__WHAT YOU HAVE TO DO__:
An exact copy of the data below is needed; please leave out any pictures.

----------

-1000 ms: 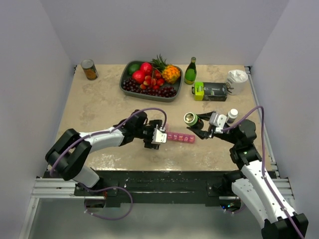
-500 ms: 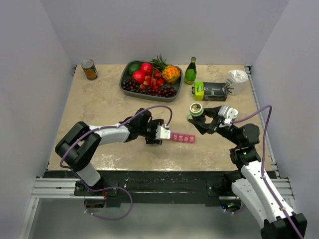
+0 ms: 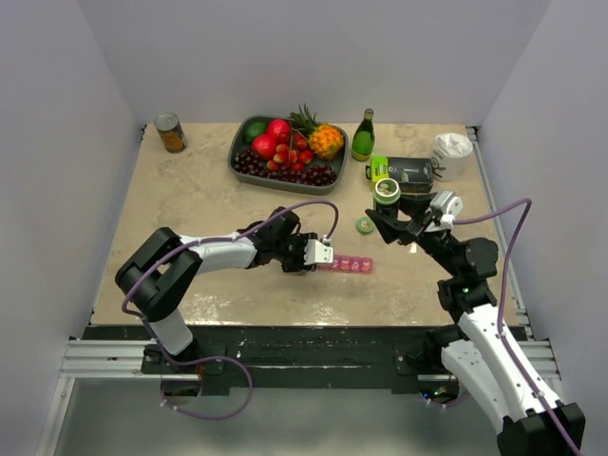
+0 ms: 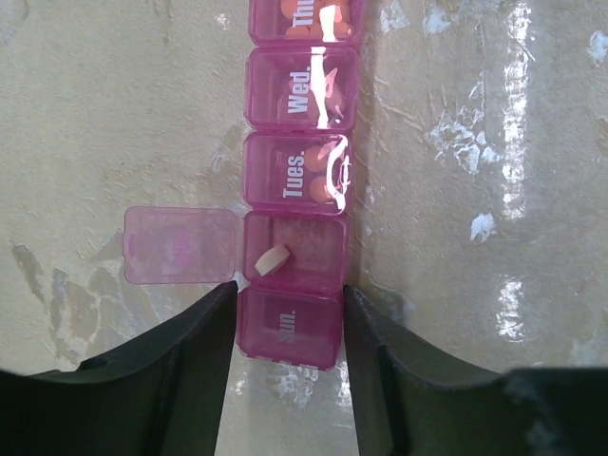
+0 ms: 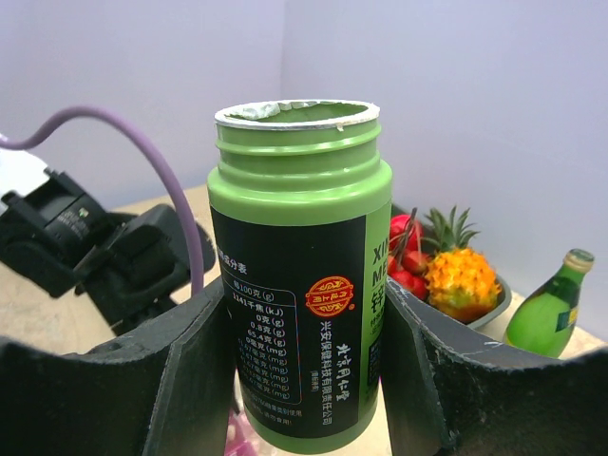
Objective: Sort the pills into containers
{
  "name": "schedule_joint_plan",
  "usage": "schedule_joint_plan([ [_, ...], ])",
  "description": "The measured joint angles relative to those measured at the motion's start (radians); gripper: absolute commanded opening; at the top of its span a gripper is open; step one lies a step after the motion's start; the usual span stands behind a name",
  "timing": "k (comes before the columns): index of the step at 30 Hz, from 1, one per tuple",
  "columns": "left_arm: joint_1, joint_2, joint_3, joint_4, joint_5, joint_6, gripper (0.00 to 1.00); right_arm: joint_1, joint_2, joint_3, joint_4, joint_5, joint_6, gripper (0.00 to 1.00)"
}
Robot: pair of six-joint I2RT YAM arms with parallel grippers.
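Mottled beige tabletop (image 3: 190, 199), lavender walls (image 3: 313, 57), pink pill organizer (image 3: 350, 264), green bottle (image 5: 299, 285)

Left arm (image 3: 218, 252) reaches low across the table toward centre. The left gripper (image 4: 290, 318) has one finger against each side of the pink pill organizer (image 4: 296, 180) at its end cell. Right arm (image 3: 475, 285) is bent at the elbow with the wrist raised, right gripper (image 5: 302, 342) clamped on an upright, uncapped green bottle (image 5: 299, 237).
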Motion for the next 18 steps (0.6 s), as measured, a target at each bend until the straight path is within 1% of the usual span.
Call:
schedule_joint_plan([
  [1,0.0,0.0,0.0,-0.006,-0.002,-0.007,0.47,-0.001,0.003,0.003,0.011,0.007,0.004,0.0],
  [3,-0.001,-0.001,0.002,-0.011,-0.009,-0.028,0.44,-0.002,0.01,0.011,0.028,0.025,0.012,0.0],
  [4,-0.003,-0.003,0.002,-0.011,-0.016,-0.04,0.4,-0.002,0.015,0.017,0.034,0.031,0.013,0.0],
  [7,-0.011,-0.013,0.001,-0.02,-0.048,-0.091,0.34,-0.002,0.029,0.039,0.048,0.055,0.012,0.0],
  [10,-0.021,-0.027,-0.006,-0.028,-0.087,-0.161,0.31,-0.004,0.048,0.069,0.058,0.101,0.011,0.0],
  [15,-0.035,-0.059,-0.034,-0.028,-0.156,-0.3,0.3,-0.006,0.124,0.175,0.062,0.295,-0.012,0.0],
  [18,-0.039,-0.074,-0.049,-0.021,-0.191,-0.377,0.36,-0.006,0.192,0.265,0.093,0.397,-0.034,0.0],
])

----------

__PROBLEM SOLUTION__:
-1000 ms: 
-500 ms: 
+0 ms: 
+0 ms: 
+0 ms: 
Objective: Sort the pills into containers
{
  "name": "schedule_joint_plan",
  "usage": "schedule_joint_plan([ [_, ...], ])",
  "description": "The measured joint angles relative to those measured at the motion's start (radians); gripper: absolute commanded opening; at the top of its span a gripper is open; step one lies a step after the motion's start; the usual span stands behind a name",
  "timing": "k (comes before the columns): index of the step at 30 Hz, from 1, one per tuple",
  "columns": "left_arm: joint_1, joint_2, joint_3, joint_4, joint_5, joint_6, gripper (0.00 to 1.00); right_arm: joint_1, joint_2, joint_3, joint_4, joint_5, joint_6, gripper (0.00 to 1.00)"
}
Robot: pair of six-joint I2RT YAM arms with parallel grippers.
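Mottled beige tabletop (image 3: 190, 199), lavender walls (image 3: 313, 57), pink pill organizer (image 3: 350, 264), green bottle (image 5: 299, 285)

Left arm (image 3: 218, 252) reaches low across the table toward centre. The left gripper (image 4: 290, 318) has one finger against each side of the pink pill organizer (image 4: 296, 180) at its end cell. Right arm (image 3: 475, 285) is bent at the elbow with the wrist raised, right gripper (image 5: 302, 342) clamped on an upright, uncapped green bottle (image 5: 299, 237).
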Motion for the next 18 steps (0.6 s), as measured, a target at each bend until the straight path is within 1% of the usual span.
Call:
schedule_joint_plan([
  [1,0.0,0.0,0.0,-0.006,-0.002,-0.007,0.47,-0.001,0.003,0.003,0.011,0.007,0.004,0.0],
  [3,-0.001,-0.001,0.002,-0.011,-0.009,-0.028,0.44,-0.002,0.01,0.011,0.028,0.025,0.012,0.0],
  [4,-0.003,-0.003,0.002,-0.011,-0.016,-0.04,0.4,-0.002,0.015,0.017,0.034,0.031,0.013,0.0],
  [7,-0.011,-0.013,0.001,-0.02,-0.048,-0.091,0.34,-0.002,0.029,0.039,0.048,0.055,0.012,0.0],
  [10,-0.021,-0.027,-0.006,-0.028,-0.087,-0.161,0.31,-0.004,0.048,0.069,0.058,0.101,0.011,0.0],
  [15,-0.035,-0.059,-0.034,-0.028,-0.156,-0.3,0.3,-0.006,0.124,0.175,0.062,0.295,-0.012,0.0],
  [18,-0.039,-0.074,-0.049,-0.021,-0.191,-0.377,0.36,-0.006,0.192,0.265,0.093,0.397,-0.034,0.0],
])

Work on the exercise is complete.